# What to Look for in an Audio Recording Computer



## immortalgropher (Feb 16, 2010)

One of the biggest factors in recording is your computer, you need the power to run sessions with few to zero hang ups.
In my opinion, this is the fourth most important consideration beside your mixing console, monitors and AD/DA converters.

 Luckily, computers are getting cheaper and more powerful, which means great news for you native users that cannot 
afford Pro Tools or simply find another DAW comfortable.The rest of my personal background is that of a technical one,
I have been performing PC repair for many years now, have worked for Acer and have pleased many friends and family 
with my expertise in troubleshooting and building skills.

 This will come down to two simple options:
 Are you a DIYer or are you not? If you are, then heed my words well, if not, I will give you a list of good manufacturers 
to choose from in which you can customize your options to your price margin and power margins.

 *1. AMD or Intel?* I have used both extensively, however I have been sticking with Intel for a while, the new i7 and i5 cores are powerhouses! 
AMD's Phenom processors are quite sturdy too! This will come down to price, AMD CPUs are tend to be much cheaper than Intel CPUs, 
however the i7 will be a good friend for native systems.

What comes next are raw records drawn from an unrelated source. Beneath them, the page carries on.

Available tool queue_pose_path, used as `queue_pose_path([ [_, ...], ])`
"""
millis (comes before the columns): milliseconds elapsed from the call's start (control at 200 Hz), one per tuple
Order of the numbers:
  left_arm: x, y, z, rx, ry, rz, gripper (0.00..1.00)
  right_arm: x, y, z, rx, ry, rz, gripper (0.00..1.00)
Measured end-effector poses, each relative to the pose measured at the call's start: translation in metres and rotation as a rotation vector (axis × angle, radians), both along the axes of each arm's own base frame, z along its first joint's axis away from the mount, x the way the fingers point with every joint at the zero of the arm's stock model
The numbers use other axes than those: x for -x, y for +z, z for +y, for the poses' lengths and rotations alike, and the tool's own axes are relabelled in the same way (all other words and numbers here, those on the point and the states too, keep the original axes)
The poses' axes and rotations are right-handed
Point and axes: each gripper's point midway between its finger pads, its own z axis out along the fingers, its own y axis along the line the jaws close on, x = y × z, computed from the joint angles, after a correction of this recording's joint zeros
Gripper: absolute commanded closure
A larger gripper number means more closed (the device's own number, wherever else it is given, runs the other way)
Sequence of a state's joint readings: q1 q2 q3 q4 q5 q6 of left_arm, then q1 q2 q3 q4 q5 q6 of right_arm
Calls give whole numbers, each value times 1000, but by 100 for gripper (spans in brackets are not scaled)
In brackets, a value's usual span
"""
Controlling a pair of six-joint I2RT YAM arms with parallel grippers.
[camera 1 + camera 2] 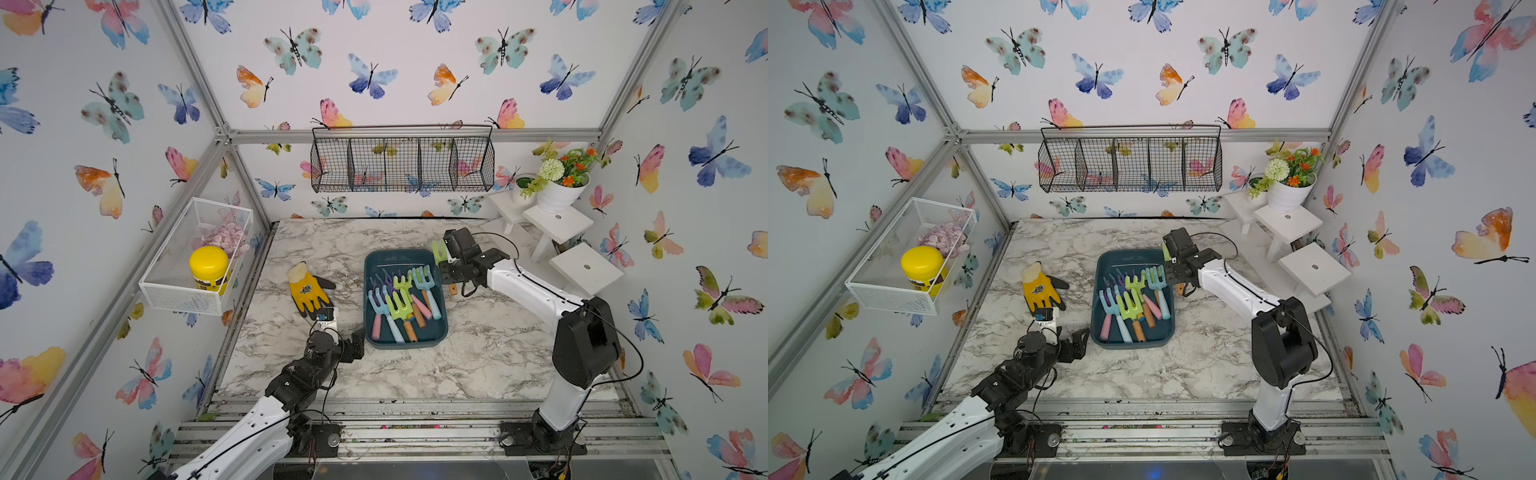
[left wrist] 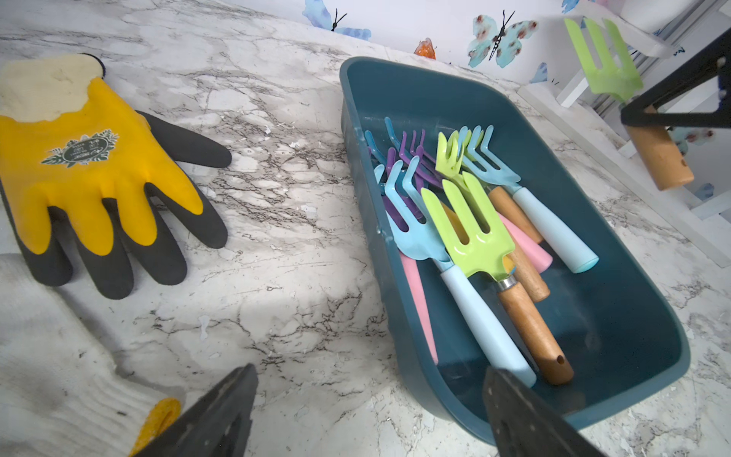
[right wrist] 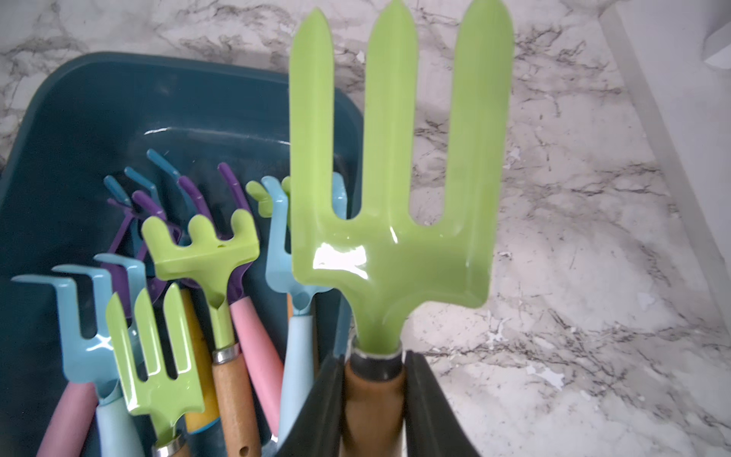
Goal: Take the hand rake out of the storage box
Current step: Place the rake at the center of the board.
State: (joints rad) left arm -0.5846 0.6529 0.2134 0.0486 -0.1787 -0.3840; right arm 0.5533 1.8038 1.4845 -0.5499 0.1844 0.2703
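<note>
The storage box (image 1: 405, 343) (image 1: 1129, 341) is a dark teal tub in the middle of the marble table, also visible in the wrist views (image 2: 633, 316) (image 3: 99, 110). Inside lie several hand rakes (image 1: 401, 303) (image 2: 466, 229) with blue, green and purple heads. My right gripper (image 1: 445, 268) (image 3: 374, 395) is shut on the wooden handle of a green three-tined hand rake (image 1: 438, 250) (image 1: 1166, 250) (image 2: 605, 59) (image 3: 395, 198). It holds that rake raised beside the box's far right corner. My left gripper (image 1: 355, 345) (image 2: 368, 380) is open with nothing in it, low by the box's near left corner.
A yellow and grey glove (image 1: 309, 289) (image 2: 99, 170) lies left of the box. A white mesh basket (image 1: 166, 291) with a yellow-lidded jar hangs on the left wall. A black wire basket (image 1: 403, 164) hangs on the back wall. White steps (image 1: 586, 268) with flower pots stand at the back right.
</note>
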Motion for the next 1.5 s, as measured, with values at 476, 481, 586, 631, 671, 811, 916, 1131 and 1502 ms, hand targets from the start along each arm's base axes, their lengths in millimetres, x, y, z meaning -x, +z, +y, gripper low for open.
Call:
queue_pose_path([
  [476, -1, -6, -2, -20, -6, 23, 5, -71, -56, -28, -1, -16, 68, 73],
  [481, -1, -6, -2, -20, -6, 23, 5, -71, -56, -28, -1, -16, 69, 73],
  [586, -1, -8, -2, -24, -8, 29, 5, -86, -64, -31, -16, -22, 73, 73],
  [631, -2, -9, -2, -24, -9, 30, 5, -93, -66, -33, -26, -25, 72, 73],
  [671, -2, -9, -3, -24, -12, 32, 5, -98, -67, -34, -33, -30, 68, 73],
  [811, -2, -9, -6, -24, -25, 39, 6, -118, -71, -33, -59, -34, 59, 73],
  [916, -3, -5, -7, -18, -27, 32, 6, -132, -75, -31, -83, -35, 55, 73],
  [1131, -4, -4, -8, -15, -29, 29, 6, -146, -92, -20, -133, -33, 75, 73],
  [1502, -4, -4, -8, -19, -32, 27, 6, -141, -102, -10, -214, -54, 127, 69],
])
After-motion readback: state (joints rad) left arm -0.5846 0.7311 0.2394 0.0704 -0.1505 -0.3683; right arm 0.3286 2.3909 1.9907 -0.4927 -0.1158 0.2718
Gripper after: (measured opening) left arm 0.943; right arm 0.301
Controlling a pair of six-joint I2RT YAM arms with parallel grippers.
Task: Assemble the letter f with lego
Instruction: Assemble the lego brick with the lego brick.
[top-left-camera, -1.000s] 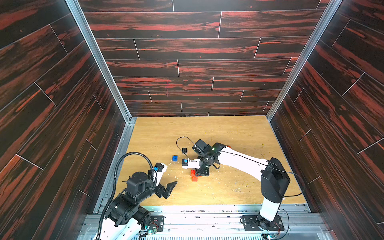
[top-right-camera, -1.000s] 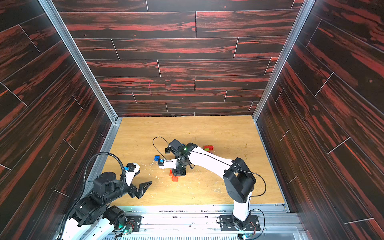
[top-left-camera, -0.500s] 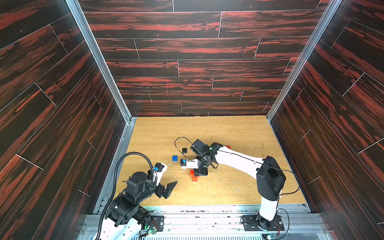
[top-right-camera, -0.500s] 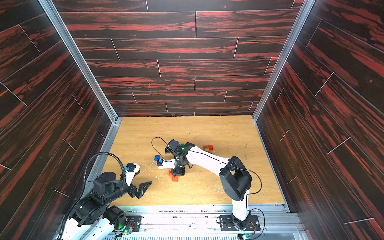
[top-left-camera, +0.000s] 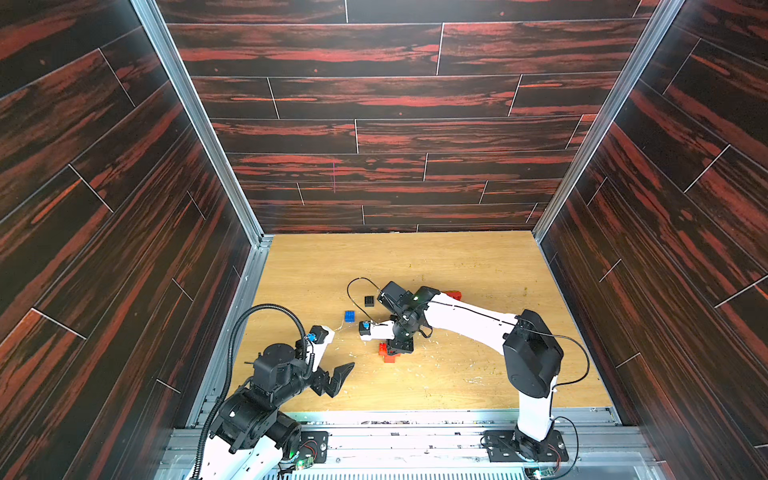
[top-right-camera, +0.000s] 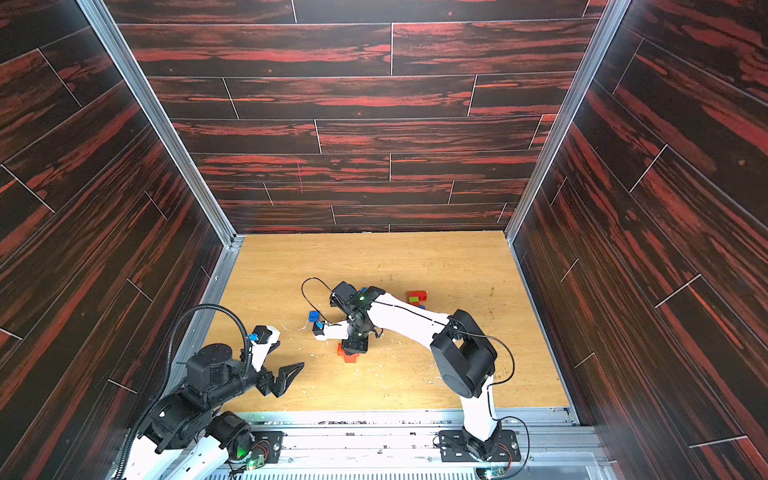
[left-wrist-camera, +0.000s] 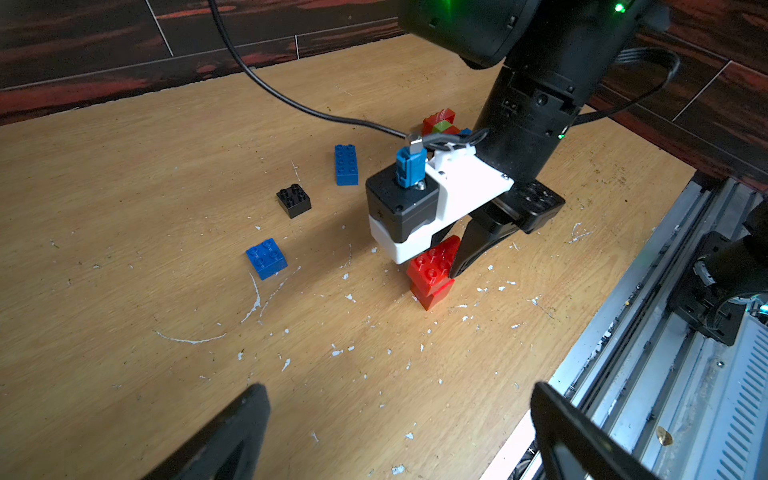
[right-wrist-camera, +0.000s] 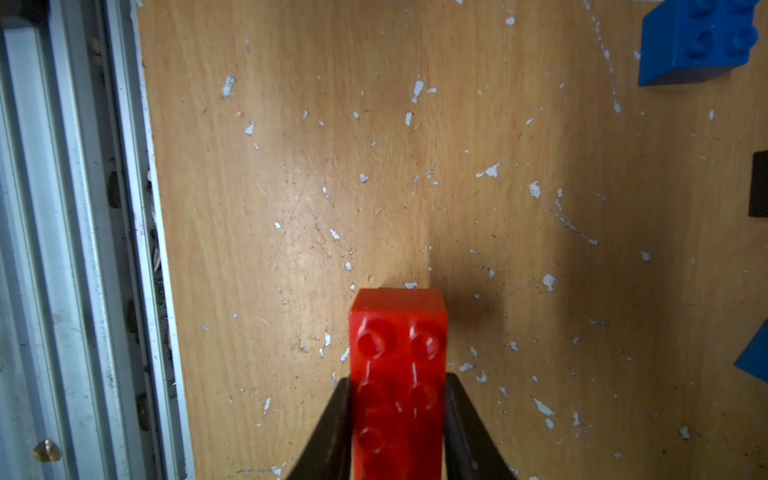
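Note:
My right gripper (right-wrist-camera: 398, 415) is shut on an oblong red lego brick (right-wrist-camera: 398, 365), one finger on each long side. In the left wrist view this red brick (left-wrist-camera: 434, 259) sits tilted on top of a second red brick (left-wrist-camera: 432, 293) that stands on the table. Both top views show the red stack (top-left-camera: 388, 355) (top-right-camera: 348, 355) under the right gripper (top-left-camera: 399, 347) (top-right-camera: 355, 347). My left gripper (top-left-camera: 336, 380) (top-right-camera: 286, 380) (left-wrist-camera: 399, 395) is open and empty, near the table's front left, apart from all the bricks.
Loose on the wooden table (top-left-camera: 457, 374) lie a blue square brick (left-wrist-camera: 266, 258) (top-left-camera: 350, 316) (right-wrist-camera: 698, 37), a black brick (left-wrist-camera: 294, 200) (top-left-camera: 369, 301) and a blue oblong brick (left-wrist-camera: 345, 164). A small red, green and blue pile (top-right-camera: 417, 298) (left-wrist-camera: 440, 122) sits behind the right arm. A metal rail (top-left-camera: 415, 415) runs along the front edge.
The right arm's elbow and wrist have swung slightly to the left while its gripper stays on the red brick. The left arm has not moved.

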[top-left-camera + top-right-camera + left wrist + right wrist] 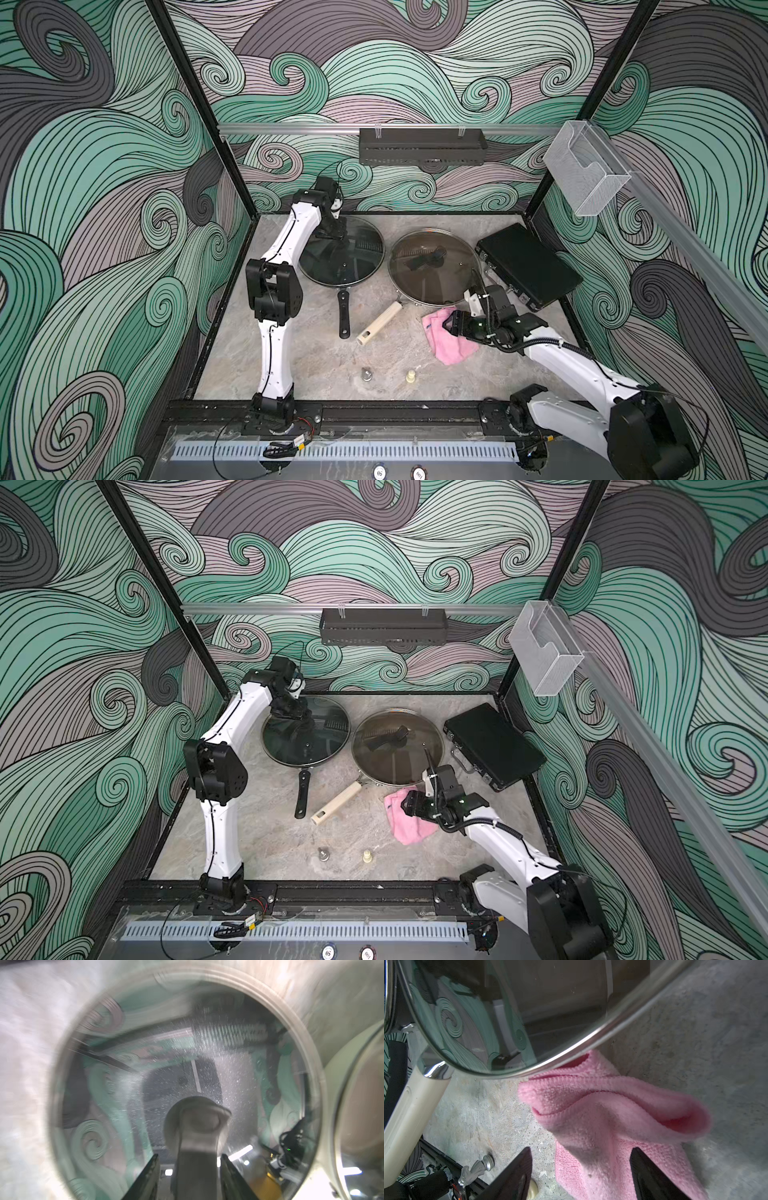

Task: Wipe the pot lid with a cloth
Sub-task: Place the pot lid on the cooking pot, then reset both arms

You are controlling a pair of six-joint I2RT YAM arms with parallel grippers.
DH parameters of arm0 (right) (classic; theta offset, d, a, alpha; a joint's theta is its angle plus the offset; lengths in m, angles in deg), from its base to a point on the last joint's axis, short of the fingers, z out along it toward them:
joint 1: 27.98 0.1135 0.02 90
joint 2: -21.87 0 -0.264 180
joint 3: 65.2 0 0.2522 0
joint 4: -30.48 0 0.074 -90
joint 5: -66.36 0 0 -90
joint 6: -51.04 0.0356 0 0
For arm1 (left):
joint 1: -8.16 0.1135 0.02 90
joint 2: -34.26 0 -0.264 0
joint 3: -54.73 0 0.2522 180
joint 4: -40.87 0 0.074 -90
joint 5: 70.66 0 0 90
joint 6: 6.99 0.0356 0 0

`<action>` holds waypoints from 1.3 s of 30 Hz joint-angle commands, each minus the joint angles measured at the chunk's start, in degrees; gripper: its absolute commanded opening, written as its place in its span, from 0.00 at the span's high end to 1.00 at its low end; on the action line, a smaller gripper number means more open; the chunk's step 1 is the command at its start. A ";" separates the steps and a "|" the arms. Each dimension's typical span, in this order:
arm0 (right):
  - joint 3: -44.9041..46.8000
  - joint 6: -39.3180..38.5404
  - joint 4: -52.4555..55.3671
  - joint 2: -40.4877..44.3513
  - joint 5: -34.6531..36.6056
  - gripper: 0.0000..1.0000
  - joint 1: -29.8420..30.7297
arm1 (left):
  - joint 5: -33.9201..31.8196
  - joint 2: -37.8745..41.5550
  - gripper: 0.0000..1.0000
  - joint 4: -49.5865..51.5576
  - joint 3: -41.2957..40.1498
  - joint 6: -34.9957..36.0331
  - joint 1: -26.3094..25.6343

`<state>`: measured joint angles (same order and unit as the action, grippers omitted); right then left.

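Two glass pot lids lie on pans at the back of the table in both top views. My left gripper (337, 235) is down on the left lid (353, 262). In the blurred left wrist view its jaws (189, 1156) stand open, a thin gap on each side of the grey lid handle (197, 1122). The pink cloth (451, 347) lies rumpled on the table by the near rim of the right lid (432, 278). My right gripper (580, 1148) hangs open over it, a raised fold of cloth (612, 1105) between the spread fingers.
The right pan's cream handle (379, 323) and the left pan's black handle (343, 313) point towards the front. A black case (530, 266) lies at the back right. A small metal knob (366, 373) and a cream knob (411, 376) stand near the front.
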<state>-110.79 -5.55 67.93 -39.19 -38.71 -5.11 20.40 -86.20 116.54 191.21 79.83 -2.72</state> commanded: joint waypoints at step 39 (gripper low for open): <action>7.48 -34.05 -68.48 -24.03 40.70 0.07 -15.71 | -36.83 41.39 0.11 -77.73 -88.47 0.12 2.68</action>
<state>-103.82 -38.62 7.40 -61.46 4.29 -19.86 -17.77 -43.65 48.85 104.30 77.55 -0.93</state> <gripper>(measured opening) 0.926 0.892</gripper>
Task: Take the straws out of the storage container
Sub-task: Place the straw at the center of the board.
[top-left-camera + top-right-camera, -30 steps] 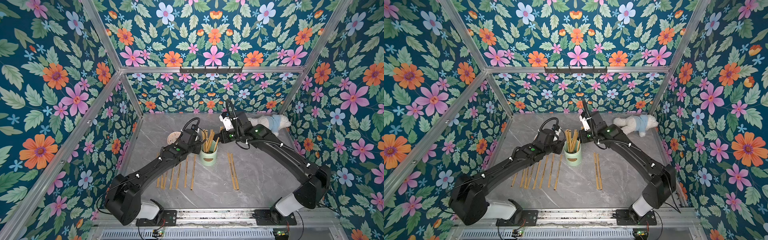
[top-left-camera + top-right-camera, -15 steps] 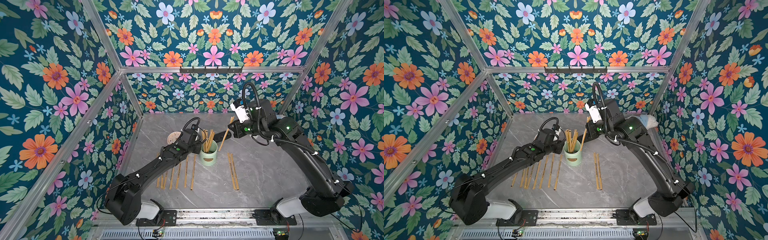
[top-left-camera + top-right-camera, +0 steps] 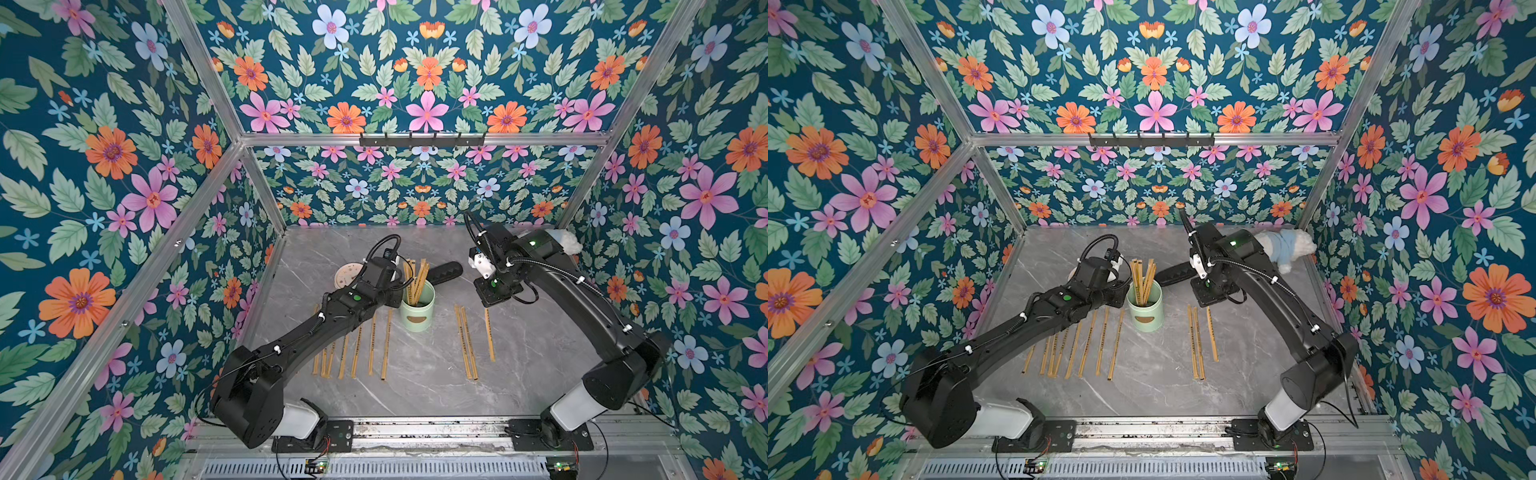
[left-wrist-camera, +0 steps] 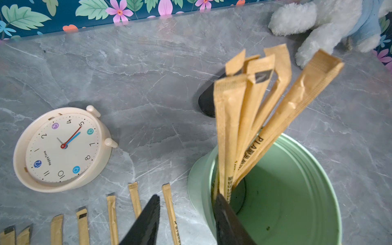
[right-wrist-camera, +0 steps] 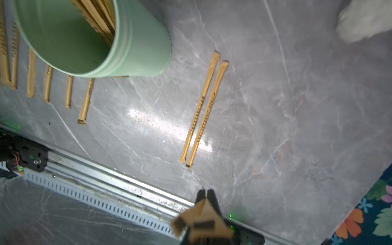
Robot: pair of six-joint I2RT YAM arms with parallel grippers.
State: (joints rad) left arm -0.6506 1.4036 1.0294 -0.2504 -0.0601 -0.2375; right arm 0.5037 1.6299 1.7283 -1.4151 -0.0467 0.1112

 *2. Motherboard:* AMD or Intel, you will need a compatible motherboard for your particular CPU. You cannot put an AMD CPU 
into an Intel motherboard and vice versa. Things that you will want to look for in a motherboard are:
 

Is the motherboard compatible with the CPU you have chosen? (Pentium, I7, X2, etc)
RAM slots/max memory supported/memory standards
USB/Firewire ports
SATA ports
CPU slots (single or dual CPU motherboard)

 If you plan on running a PT HD system, I recommend snagging a good ASUS or TYAN dual i7 motherboard, power for days!
 If you plan to run a native recording program such as Reaper, Cubase, Nuendo or Sonar, snag a dual AMD CPU motherboard,
you will have plenty of power and track/insert count.As for RAM...get as much as you can afford, a good bet is 6-12GBs if possible.

 *Hard drives* are super cheap now, so grab a couple 1TB hard drives and RAID 0 them, you will have even more speed by 
having the drives read and write in tandem. The Pro Tools manual and Digidesign will tell you that RAID drives are not recommended, 
however I do not have issues with my RAID 0 configuration when using Pro Tools. If you're weary about it, it's fine not to RAID them too! 
Use one for your main system and plug ins and the other to record the sessions to and you will be just fine as well.

 *Power supplies:* I recommend a 550W plus PSU for stability, dual 12V rails is a minimum. They have quad AND hex 12V 
rails now as well, however I wouldn't take it that far. Dual minimum, quad maximum. If you decide to go the dual CPU route, 
you will most likely end up with a server motherboard, in which you will want a server ready PSU.
 The case is up to you, however I recommend a full tower ATX case for those of you going a single CPU route with good ventilation. 
Those of you going server/dual CPU route will need a server case with good airflow and ventilation as well.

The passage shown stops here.